■ **Exercise aim**: Give back exactly the lines of the material below, starting with the line with "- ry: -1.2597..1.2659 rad" and going on through the line with "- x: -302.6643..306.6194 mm".

(Provided information)

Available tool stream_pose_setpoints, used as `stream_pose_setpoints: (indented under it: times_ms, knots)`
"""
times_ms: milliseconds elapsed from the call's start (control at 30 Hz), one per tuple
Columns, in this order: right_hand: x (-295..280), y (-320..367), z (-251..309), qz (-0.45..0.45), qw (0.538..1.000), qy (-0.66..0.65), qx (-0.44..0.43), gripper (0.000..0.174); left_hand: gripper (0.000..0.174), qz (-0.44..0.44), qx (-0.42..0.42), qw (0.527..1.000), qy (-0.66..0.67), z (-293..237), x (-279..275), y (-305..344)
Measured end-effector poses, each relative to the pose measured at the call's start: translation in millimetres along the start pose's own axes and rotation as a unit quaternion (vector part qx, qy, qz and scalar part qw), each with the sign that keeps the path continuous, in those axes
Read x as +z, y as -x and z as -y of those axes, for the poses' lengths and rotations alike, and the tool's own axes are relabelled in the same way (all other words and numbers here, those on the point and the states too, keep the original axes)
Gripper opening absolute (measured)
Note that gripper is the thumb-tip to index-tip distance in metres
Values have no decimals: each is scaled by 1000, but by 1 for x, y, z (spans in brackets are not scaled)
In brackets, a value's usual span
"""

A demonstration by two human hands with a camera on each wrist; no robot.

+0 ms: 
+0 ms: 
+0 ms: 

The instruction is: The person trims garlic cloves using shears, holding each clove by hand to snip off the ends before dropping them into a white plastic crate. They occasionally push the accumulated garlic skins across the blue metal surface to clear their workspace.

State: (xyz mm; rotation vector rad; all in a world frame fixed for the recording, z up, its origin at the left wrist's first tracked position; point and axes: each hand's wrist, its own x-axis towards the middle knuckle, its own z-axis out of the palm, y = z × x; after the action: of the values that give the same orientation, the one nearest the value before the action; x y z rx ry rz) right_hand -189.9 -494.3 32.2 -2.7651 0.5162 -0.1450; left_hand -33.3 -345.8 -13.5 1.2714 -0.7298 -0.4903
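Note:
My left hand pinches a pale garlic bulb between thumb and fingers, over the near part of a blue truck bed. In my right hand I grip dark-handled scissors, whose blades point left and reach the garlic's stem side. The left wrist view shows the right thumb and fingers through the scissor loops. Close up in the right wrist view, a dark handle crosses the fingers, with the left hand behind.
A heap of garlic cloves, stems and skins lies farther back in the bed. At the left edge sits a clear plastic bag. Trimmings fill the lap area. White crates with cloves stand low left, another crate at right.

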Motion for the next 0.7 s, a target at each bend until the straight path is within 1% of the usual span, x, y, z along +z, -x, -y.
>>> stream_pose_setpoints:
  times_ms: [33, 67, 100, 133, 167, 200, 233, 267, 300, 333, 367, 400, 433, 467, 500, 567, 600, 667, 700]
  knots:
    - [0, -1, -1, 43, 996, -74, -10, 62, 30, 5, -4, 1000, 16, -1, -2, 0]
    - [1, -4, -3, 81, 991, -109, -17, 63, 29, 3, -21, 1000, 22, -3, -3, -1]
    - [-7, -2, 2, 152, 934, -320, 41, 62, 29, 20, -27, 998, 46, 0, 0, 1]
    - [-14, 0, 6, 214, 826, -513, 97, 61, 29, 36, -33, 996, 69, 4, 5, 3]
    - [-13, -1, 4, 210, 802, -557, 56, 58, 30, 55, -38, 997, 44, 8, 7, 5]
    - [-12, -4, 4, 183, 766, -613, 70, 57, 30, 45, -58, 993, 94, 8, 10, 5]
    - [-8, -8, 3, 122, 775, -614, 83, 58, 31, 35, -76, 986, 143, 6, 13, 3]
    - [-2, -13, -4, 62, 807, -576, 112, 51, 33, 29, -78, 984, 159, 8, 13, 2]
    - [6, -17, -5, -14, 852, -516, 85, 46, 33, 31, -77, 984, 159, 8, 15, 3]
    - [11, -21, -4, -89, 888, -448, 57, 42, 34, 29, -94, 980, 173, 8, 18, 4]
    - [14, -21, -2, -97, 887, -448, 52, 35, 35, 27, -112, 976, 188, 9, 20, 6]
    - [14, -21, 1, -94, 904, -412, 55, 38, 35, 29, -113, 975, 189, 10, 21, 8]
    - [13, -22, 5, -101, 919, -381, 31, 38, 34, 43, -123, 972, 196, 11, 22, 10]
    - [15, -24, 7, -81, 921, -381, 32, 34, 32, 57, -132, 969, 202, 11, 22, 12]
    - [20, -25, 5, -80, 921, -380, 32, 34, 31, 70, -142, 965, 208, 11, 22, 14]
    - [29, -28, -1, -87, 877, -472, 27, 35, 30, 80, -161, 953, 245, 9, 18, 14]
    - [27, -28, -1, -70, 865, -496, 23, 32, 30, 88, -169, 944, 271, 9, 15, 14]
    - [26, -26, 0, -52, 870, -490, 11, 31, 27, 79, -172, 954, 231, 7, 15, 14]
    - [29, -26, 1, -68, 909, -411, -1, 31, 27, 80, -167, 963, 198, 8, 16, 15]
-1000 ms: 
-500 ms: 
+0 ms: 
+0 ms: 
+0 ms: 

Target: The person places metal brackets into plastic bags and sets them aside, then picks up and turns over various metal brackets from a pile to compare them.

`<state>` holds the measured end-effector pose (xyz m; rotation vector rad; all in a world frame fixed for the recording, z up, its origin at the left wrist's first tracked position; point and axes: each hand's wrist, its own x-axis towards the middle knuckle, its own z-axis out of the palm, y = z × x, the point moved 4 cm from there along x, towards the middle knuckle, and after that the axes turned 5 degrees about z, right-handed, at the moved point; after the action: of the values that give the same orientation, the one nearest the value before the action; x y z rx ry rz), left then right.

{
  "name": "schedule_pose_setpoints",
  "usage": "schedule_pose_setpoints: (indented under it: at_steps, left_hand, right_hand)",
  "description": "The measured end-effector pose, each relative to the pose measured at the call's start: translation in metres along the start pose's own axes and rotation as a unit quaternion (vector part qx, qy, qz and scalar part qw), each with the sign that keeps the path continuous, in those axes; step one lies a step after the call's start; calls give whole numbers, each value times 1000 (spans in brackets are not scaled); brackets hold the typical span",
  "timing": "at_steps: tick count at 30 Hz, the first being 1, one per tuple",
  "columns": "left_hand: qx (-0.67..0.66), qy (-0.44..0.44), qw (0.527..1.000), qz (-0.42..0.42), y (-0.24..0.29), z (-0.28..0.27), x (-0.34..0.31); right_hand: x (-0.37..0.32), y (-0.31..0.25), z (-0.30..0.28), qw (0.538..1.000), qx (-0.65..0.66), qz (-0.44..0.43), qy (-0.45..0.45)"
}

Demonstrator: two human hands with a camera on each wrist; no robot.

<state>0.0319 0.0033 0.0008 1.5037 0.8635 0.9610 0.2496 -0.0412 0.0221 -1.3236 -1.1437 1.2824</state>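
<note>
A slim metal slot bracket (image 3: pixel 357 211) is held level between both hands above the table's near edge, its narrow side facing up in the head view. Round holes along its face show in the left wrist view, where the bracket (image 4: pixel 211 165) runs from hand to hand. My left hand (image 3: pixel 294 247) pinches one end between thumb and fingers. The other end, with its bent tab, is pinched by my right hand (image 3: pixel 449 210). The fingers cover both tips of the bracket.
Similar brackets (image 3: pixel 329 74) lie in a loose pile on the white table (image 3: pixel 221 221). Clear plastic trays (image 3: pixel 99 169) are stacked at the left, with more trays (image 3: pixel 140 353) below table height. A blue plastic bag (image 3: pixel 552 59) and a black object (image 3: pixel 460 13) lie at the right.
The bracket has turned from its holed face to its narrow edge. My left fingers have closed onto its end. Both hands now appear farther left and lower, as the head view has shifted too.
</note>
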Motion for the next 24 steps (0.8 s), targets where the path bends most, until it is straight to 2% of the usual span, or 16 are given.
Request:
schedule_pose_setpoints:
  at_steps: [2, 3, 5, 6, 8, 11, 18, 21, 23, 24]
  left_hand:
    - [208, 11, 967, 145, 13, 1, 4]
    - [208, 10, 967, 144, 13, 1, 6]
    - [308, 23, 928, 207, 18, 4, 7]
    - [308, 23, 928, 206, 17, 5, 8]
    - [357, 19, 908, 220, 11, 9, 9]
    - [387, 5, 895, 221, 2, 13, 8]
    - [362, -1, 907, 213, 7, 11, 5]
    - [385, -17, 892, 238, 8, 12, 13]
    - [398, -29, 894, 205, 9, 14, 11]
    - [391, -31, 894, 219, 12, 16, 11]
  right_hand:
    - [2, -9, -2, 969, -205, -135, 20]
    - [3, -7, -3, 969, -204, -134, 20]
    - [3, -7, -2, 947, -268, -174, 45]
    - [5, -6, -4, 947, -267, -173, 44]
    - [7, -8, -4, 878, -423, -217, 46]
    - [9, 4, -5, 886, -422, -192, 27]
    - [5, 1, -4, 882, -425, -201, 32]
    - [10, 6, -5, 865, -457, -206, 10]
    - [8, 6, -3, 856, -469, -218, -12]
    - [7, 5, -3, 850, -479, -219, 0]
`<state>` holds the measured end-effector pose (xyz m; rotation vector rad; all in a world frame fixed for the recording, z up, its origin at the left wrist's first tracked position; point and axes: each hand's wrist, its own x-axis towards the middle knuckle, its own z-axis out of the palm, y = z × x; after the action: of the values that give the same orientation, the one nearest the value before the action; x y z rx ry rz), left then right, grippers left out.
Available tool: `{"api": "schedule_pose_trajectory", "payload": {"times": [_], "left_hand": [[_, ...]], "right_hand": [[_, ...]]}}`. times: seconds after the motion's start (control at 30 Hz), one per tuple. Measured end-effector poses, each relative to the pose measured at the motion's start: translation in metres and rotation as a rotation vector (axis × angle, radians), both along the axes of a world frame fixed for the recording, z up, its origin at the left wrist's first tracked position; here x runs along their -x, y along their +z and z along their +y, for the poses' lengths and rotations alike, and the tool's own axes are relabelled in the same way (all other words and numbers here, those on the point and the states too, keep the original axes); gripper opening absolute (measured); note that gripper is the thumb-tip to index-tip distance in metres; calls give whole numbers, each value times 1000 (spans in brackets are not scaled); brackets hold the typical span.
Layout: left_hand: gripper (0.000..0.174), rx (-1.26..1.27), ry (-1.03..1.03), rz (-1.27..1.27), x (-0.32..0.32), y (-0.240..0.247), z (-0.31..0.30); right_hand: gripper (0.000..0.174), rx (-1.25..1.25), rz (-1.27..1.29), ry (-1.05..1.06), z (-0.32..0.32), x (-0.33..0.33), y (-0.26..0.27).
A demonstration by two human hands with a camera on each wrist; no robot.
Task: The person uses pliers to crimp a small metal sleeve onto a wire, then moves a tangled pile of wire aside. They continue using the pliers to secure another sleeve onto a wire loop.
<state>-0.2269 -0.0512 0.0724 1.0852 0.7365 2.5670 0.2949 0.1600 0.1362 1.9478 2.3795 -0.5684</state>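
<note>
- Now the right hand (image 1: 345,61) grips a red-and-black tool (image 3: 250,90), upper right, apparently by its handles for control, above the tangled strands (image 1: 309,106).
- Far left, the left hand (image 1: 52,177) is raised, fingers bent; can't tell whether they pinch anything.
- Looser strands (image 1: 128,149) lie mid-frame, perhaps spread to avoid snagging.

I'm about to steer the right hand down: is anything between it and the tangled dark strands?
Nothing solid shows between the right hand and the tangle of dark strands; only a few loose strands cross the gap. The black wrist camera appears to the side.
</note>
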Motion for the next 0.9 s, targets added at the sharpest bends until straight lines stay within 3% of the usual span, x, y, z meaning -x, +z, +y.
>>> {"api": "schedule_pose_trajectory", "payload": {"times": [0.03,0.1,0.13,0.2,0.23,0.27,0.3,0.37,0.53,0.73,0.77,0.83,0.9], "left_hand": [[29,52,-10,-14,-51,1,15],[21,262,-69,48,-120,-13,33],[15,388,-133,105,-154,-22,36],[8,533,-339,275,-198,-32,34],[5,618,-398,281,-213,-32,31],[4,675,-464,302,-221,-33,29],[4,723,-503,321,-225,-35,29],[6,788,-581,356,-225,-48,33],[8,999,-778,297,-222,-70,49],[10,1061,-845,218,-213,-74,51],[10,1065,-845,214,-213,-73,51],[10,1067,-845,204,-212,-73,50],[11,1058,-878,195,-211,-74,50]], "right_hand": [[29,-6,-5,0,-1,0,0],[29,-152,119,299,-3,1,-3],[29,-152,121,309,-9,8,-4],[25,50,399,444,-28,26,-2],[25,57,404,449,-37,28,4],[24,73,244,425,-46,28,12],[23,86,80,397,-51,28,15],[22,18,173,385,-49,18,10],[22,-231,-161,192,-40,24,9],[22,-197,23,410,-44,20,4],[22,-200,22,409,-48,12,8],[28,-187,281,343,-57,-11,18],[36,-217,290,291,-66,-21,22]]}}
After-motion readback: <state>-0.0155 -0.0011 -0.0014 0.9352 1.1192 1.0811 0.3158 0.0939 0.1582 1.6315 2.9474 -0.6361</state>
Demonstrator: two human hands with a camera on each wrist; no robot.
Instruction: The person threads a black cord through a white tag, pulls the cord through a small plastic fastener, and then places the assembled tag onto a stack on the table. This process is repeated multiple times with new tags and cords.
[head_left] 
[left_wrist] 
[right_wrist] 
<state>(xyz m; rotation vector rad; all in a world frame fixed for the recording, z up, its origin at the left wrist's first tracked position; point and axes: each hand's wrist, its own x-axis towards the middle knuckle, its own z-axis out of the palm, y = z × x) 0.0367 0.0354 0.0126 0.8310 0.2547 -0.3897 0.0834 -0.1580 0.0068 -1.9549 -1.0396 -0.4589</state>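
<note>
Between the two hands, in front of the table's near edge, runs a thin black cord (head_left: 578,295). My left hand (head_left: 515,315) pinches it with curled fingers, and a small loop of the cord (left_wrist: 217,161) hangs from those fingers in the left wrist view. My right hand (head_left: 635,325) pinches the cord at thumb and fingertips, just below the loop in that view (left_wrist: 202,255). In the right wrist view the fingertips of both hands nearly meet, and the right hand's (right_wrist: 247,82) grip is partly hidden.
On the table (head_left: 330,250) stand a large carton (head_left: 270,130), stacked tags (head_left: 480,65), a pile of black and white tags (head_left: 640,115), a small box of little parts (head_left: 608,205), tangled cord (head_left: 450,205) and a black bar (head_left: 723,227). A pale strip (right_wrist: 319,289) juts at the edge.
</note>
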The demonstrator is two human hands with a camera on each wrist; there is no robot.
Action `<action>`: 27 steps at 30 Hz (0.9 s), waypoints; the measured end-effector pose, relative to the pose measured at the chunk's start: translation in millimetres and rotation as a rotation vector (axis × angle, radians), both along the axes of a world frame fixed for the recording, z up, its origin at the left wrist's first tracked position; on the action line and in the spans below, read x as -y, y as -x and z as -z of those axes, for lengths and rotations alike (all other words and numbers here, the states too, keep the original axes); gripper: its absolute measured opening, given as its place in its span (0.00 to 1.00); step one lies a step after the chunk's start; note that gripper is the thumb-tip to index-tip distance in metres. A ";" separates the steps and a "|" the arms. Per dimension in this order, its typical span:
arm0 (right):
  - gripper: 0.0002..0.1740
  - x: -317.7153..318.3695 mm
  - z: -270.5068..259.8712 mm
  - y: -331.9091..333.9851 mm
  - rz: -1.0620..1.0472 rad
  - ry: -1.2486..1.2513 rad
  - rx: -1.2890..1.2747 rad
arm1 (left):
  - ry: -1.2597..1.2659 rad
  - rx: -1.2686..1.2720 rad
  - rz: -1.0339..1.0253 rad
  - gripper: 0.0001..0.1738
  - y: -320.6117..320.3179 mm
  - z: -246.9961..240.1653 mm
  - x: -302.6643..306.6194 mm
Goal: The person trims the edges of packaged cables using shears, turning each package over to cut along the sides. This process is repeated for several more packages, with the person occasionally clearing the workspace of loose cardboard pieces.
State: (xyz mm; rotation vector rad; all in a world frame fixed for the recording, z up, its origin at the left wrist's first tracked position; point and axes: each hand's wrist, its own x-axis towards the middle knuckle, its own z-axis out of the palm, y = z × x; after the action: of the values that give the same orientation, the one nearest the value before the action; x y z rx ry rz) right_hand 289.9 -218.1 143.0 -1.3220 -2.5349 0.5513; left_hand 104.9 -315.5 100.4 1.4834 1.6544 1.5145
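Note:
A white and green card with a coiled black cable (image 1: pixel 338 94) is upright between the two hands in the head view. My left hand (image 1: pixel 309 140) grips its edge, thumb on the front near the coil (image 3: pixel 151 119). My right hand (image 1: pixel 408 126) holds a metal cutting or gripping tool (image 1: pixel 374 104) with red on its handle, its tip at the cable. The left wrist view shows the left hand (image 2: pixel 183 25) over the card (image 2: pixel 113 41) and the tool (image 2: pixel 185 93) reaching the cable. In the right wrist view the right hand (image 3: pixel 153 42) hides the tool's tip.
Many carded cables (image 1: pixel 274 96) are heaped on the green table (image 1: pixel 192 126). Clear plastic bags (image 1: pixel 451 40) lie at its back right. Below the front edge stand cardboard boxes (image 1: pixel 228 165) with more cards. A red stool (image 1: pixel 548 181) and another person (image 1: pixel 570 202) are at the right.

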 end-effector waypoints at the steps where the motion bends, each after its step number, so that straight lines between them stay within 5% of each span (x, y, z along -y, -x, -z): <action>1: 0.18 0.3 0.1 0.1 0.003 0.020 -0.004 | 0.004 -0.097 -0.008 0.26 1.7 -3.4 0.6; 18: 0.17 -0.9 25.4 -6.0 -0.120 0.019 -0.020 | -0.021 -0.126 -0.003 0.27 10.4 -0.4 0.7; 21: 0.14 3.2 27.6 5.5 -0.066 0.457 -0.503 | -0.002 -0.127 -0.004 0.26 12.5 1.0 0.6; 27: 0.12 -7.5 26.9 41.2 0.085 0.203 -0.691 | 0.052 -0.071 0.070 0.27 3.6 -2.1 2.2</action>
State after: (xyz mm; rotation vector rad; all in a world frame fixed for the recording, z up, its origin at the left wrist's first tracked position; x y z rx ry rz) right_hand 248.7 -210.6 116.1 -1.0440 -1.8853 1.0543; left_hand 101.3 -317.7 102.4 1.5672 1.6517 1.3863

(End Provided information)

■ **Exercise result**:
  - ry: -1.2597..1.2659 rad
  - rx: -1.2686..1.2720 rad
  - rz: -1.0339..1.0253 rad
  - gripper: 0.0001..0.1738
  - y: -320.6117..320.3179 mm
  - z: -246.9961..240.1653 mm
  - x: -302.6643..306.6194 mm

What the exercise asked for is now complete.